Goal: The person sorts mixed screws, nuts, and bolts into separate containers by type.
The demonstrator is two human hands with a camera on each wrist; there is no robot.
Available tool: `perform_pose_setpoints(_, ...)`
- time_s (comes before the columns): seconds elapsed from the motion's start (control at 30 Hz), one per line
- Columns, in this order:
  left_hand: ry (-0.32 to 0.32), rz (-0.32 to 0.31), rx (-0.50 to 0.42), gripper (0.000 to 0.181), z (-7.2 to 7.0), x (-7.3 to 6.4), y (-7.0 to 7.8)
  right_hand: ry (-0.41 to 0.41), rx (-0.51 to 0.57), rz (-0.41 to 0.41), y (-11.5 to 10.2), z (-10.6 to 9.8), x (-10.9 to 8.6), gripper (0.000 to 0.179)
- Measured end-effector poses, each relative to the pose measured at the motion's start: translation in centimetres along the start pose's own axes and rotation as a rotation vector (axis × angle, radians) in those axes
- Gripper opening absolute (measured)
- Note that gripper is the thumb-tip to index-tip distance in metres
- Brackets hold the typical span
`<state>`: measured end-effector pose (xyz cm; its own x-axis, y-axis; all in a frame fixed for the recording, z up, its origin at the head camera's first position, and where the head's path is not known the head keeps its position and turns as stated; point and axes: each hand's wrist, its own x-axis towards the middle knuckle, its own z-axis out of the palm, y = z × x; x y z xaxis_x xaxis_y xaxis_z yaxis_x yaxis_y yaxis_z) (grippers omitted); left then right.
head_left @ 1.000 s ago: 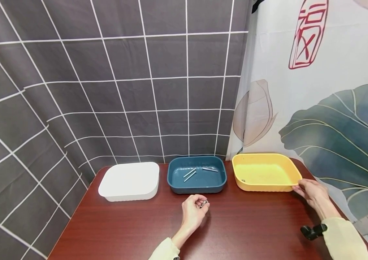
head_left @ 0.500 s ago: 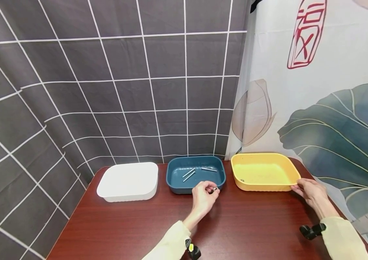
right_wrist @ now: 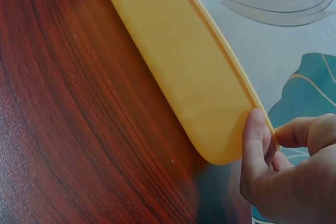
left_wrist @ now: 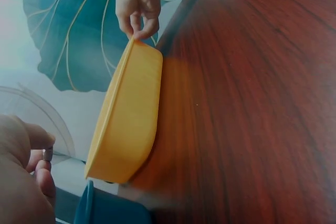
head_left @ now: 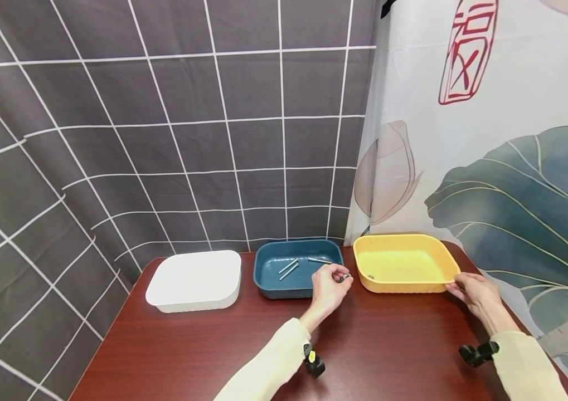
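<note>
My left hand (head_left: 328, 289) pinches a small silvery metal piece (left_wrist: 48, 154) between thumb and fingers. In the head view it is over the right front corner of the blue tray (head_left: 284, 293), close to the yellow tray (head_left: 409, 287). The piece is mostly covered by fingers, and I cannot tell its exact kind. With thumb and fingertips, my right hand (right_wrist: 294, 166) grips the rim of the yellow tray at its right front corner. A small dark bit (head_left: 371, 277) lies inside that tray at the near left. Several slim metal rods (head_left: 289, 272) lie in the blue tray.
A white container (head_left: 193, 281) stands left of the blue tray on the reddish-brown table (head_left: 198, 351). Behind the row hang a grey checked cloth (head_left: 258, 145) and a white printed curtain (head_left: 409, 72). Dark wrist devices (head_left: 479, 353) sit at both cuffs.
My left hand has moved right and forward, from before the blue tray to over its right front corner, still pinching metal. The right hand stays on the yellow rim.
</note>
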<state>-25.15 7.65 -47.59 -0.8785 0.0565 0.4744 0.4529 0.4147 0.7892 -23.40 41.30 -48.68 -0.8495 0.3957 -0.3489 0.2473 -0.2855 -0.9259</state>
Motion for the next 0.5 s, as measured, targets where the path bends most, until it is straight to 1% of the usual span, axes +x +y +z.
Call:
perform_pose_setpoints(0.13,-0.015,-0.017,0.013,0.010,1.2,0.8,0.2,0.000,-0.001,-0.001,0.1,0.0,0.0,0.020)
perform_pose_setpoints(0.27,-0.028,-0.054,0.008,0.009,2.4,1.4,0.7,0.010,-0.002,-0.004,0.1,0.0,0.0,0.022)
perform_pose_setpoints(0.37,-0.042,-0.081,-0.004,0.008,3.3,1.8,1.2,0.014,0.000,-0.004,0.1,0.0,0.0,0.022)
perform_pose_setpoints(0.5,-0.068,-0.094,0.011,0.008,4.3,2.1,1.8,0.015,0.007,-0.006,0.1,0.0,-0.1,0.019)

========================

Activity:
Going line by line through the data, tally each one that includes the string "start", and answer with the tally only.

Written reply:
2